In the listing beneath this line, copy exactly the lines starting with the one containing "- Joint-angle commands" and going on through the one containing "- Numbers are".

Extracted data |
________________________

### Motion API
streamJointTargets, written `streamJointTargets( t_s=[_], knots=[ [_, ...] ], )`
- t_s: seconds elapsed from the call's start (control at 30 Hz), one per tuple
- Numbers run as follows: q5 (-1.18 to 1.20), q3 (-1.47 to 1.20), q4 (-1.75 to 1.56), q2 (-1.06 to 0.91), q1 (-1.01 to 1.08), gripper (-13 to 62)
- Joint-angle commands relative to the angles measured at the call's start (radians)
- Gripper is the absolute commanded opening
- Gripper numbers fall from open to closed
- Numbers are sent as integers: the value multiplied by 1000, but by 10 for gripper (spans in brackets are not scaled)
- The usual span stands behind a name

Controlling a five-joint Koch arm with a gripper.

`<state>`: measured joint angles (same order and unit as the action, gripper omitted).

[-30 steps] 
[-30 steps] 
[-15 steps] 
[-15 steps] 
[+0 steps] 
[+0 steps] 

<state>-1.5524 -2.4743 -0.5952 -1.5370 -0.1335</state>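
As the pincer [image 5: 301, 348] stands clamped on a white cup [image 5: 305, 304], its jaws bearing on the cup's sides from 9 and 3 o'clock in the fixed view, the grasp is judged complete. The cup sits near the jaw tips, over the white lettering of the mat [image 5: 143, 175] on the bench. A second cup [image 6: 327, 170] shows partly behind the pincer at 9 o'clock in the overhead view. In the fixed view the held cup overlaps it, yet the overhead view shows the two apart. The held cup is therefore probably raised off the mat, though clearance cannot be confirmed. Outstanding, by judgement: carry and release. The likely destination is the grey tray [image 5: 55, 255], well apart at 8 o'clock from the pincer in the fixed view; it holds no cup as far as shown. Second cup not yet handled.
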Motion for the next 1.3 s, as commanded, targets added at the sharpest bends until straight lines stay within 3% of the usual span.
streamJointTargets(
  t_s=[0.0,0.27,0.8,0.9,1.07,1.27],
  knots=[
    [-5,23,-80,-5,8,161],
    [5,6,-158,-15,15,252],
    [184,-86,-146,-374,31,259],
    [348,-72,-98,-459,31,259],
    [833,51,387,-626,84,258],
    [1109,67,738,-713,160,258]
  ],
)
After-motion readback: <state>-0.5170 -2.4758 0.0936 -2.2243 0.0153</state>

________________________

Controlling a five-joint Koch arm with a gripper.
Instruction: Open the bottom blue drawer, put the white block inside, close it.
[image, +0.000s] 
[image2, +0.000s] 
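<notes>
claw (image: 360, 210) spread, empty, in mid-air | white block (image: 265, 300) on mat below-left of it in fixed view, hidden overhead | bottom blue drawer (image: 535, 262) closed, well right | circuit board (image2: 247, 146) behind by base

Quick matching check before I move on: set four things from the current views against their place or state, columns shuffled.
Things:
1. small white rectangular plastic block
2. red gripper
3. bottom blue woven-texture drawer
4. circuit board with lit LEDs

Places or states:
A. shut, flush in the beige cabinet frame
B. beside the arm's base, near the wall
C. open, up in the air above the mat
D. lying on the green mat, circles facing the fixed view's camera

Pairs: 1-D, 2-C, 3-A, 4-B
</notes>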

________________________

Response to this exercise |
- Joint-angle commands relative to the angles measured at the call's start (radians)
- Gripper is the absolute commanded opening
- Gripper numbers fall from open to closed
- Numbers are sent as integers: the value multiplied by 1000, but by 10 for gripper (spans in brackets are not scaled)

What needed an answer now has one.